# REQUIRED ACTION
Only the lines that include "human" should be copied from the data below.

DATA FOR THIS TASK: Begin

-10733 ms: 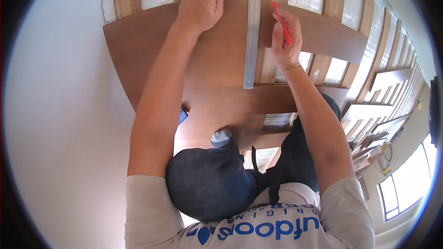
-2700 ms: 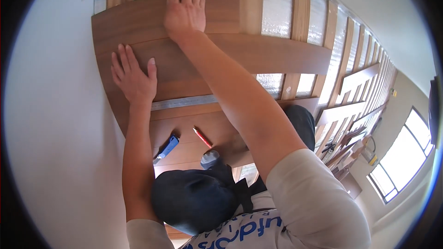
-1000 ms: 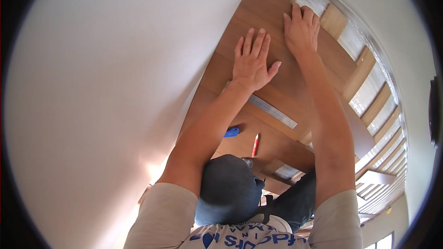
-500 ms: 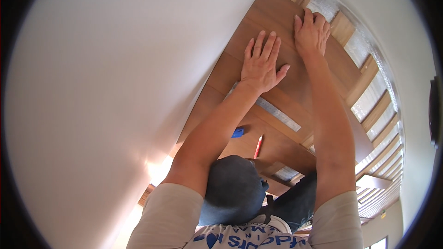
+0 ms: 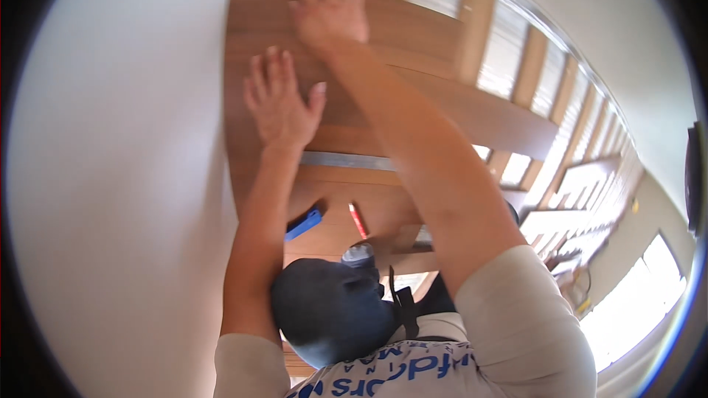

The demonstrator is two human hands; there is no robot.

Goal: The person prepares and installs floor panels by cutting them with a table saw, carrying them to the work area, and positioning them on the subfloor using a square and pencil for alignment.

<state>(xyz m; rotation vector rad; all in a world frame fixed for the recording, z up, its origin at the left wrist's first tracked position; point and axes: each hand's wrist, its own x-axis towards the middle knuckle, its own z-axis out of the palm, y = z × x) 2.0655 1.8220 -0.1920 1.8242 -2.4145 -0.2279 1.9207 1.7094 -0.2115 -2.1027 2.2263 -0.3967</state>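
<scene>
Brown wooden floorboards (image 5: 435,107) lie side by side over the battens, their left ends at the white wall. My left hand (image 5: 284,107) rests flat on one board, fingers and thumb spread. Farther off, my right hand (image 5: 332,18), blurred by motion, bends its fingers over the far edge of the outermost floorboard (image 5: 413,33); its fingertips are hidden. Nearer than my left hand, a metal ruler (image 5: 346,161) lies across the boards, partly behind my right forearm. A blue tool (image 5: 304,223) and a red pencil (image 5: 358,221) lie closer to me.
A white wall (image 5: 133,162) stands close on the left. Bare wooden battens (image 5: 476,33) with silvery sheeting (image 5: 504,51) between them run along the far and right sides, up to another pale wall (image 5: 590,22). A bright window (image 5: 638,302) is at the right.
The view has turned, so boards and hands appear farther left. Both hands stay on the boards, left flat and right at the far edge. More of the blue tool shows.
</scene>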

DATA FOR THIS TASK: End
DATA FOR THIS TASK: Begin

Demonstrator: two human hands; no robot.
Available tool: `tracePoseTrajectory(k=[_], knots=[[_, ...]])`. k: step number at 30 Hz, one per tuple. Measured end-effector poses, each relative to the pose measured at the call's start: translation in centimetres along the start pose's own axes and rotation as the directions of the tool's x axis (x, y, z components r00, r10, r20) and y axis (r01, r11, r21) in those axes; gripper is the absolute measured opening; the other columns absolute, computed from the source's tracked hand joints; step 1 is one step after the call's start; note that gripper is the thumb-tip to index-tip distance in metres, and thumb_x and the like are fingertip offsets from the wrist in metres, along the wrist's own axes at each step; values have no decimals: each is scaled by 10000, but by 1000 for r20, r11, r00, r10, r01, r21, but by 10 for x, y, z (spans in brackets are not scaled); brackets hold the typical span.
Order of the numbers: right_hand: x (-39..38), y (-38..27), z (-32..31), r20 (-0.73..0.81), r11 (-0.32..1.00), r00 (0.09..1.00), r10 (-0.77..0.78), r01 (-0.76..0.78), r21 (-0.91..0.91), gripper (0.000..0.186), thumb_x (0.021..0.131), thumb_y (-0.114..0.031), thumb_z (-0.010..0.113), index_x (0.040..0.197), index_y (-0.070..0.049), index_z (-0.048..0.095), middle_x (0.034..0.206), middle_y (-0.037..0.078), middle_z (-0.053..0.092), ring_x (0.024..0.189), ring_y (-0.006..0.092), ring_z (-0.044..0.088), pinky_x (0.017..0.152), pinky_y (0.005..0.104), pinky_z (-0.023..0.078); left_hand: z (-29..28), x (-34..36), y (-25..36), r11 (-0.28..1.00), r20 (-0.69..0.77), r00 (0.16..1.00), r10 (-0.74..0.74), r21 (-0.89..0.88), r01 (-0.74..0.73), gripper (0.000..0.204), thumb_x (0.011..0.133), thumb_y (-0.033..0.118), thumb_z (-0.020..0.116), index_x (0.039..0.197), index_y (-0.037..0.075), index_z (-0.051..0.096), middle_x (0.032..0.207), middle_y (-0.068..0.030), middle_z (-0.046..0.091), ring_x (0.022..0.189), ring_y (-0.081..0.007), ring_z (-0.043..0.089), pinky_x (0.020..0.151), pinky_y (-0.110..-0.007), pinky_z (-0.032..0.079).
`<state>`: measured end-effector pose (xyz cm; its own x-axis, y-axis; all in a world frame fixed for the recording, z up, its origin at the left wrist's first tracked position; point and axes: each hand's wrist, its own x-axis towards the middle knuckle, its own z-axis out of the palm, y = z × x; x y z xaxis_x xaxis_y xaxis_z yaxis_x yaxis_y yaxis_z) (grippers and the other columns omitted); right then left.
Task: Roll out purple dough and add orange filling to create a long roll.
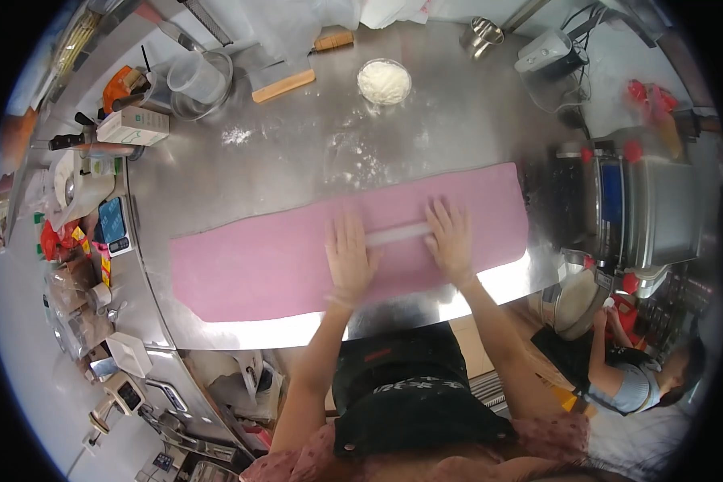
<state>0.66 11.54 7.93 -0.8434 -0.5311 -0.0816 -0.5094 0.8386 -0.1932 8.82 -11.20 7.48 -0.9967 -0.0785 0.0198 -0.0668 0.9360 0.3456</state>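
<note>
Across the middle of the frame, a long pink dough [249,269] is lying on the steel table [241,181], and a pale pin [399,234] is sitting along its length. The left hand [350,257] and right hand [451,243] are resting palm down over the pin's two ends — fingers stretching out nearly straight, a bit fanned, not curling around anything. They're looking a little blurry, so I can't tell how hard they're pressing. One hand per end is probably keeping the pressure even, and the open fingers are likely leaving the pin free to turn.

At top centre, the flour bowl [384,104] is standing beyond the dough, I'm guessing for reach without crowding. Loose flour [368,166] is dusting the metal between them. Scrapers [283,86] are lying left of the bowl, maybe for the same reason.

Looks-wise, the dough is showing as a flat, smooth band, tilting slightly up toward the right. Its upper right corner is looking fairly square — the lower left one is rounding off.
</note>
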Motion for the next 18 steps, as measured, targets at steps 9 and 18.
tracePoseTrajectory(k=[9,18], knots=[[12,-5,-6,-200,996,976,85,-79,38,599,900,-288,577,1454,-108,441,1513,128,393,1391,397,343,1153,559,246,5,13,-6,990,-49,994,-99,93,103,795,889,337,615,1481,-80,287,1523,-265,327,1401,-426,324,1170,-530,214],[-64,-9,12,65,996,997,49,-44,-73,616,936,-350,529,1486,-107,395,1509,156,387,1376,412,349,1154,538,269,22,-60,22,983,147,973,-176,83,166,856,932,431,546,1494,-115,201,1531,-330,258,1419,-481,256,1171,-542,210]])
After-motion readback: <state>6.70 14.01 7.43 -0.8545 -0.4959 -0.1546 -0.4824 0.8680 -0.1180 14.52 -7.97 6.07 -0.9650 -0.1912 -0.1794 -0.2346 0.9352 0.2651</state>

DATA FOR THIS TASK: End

# RESPONSE BOX
The demonstrator is two human hands; there is no robot.
Demonstrator: two human hands; no robot.

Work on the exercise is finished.